_TASK STATEMENT_: Print out the data that follows exactly, character for character, apart from the pictures.

_SUPPLIED INFORMATION_:
···

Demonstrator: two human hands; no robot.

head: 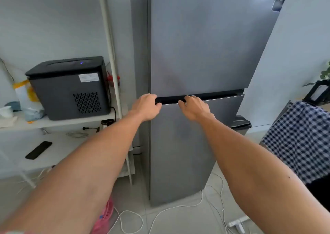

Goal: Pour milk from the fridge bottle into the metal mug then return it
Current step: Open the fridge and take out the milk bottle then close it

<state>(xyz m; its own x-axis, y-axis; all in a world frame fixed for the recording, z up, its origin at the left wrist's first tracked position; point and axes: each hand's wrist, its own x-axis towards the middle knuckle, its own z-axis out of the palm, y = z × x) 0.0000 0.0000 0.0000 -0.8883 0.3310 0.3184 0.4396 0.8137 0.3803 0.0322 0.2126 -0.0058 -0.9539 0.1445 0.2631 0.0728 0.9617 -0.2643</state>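
Task barely begun: fridge [196,46] doors shut, left hand [147,107] and right hand [193,108] both curled into the dark handle groove [217,96] between the doors, bottle and mug out of sight, so fetching, pouring and returning all remain.

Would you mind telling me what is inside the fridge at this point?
Nothing inside shows: both doors of the fridge are closed. The left hand and right hand grip the dark handle strip between them.
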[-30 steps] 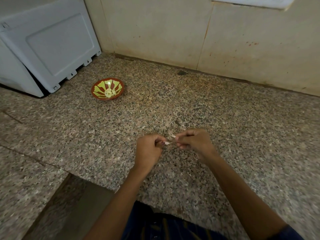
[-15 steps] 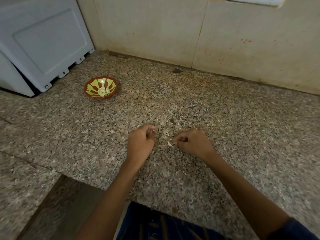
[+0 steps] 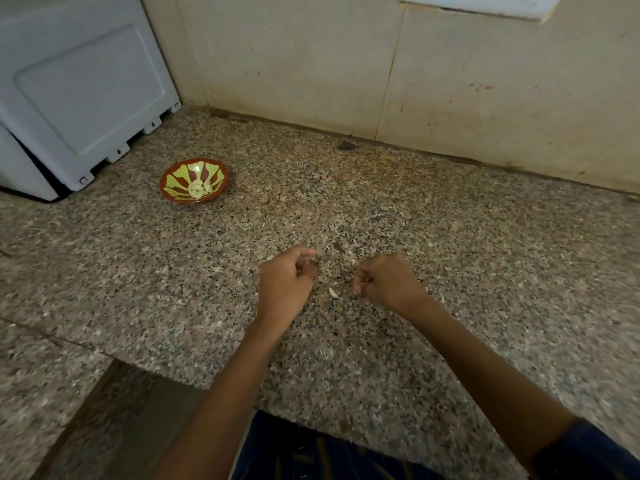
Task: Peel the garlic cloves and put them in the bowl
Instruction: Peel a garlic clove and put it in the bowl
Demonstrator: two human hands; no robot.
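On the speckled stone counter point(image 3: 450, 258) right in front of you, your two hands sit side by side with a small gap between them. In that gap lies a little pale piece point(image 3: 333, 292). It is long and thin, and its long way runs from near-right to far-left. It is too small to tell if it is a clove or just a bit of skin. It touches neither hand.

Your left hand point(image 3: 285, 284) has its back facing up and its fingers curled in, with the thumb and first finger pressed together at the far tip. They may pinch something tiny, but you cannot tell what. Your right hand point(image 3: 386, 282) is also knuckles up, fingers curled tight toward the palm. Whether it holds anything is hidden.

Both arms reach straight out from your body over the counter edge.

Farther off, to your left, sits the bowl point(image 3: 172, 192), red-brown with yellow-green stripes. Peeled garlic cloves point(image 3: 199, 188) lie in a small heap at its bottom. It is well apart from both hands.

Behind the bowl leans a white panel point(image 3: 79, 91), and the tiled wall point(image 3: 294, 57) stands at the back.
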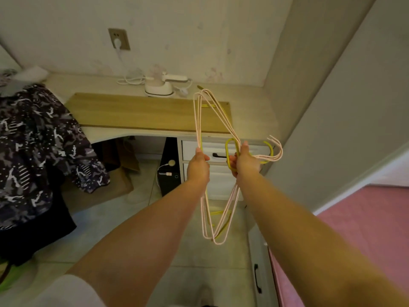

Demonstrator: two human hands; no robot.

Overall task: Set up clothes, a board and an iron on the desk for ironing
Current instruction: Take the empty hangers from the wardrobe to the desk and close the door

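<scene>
Both my hands hold a bunch of pink and yellow wire hangers in front of the desk. My left hand grips the straight bars. My right hand grips the necks, with the hooks pointing right. A wooden board lies flat on the desk. A white iron stands behind the board, its cord running to a wall socket. Dark patterned clothes hang in a heap over the desk's left end.
White drawers sit under the desk on the right, a black computer tower beside them. Cardboard lies on the floor under the desk. A pink bed is at the right, with a wall corner beside the desk.
</scene>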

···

_WRITTEN SOLUTION_:
Demonstrator: two human hands; no robot.

head: 

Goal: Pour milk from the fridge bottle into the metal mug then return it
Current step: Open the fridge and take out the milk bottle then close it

<state>(xyz m; its own x-axis, y-axis; all in a world frame fixed for the recording, z up, its origin at the left wrist's first tracked position; point and axes: each hand's wrist, its own x-axis towards the middle knuckle, its own z-axis out of the palm, y = z × x) 0.0000 0.0000 0.0000 -0.8883 0.3310 0.3184 0.4396 0.8137 0.3803 0.0322 0.2126 -0.0058 -0.9539 0.1445 0.2631 0.0728 0.9617 -0.2643</state>
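Task barely begun: fridge [196,46] doors shut, left hand [147,107] and right hand [193,108] both curled into the dark handle groove [217,96] between the doors, bottle and mug out of sight, so fetching, pouring and returning all remain.

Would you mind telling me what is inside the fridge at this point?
Nothing inside shows: both doors of the fridge are closed. The left hand and right hand grip the dark handle strip between them.
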[-30 steps] 
[-15 steps] 
[+0 steps] 
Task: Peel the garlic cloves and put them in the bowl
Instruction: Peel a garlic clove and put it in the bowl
Demonstrator: two human hands; no robot.
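On the speckled stone counter point(image 3: 450, 258) right in front of you, your two hands sit side by side with a small gap between them. In that gap lies a little pale piece point(image 3: 333, 292). It is long and thin, and its long way runs from near-right to far-left. It is too small to tell if it is a clove or just a bit of skin. It touches neither hand.

Your left hand point(image 3: 285, 284) has its back facing up and its fingers curled in, with the thumb and first finger pressed together at the far tip. They may pinch something tiny, but you cannot tell what. Your right hand point(image 3: 386, 282) is also knuckles up, fingers curled tight toward the palm. Whether it holds anything is hidden.

Both arms reach straight out from your body over the counter edge.

Farther off, to your left, sits the bowl point(image 3: 172, 192), red-brown with yellow-green stripes. Peeled garlic cloves point(image 3: 199, 188) lie in a small heap at its bottom. It is well apart from both hands.

Behind the bowl leans a white panel point(image 3: 79, 91), and the tiled wall point(image 3: 294, 57) stands at the back.
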
Demonstrator: two human hands; no robot.

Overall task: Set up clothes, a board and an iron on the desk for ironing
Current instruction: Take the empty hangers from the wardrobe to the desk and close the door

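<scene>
Both my hands hold a bunch of pink and yellow wire hangers in front of the desk. My left hand grips the straight bars. My right hand grips the necks, with the hooks pointing right. A wooden board lies flat on the desk. A white iron stands behind the board, its cord running to a wall socket. Dark patterned clothes hang in a heap over the desk's left end.
White drawers sit under the desk on the right, a black computer tower beside them. Cardboard lies on the floor under the desk. A pink bed is at the right, with a wall corner beside the desk.
</scene>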

Nothing remains to be added to the response.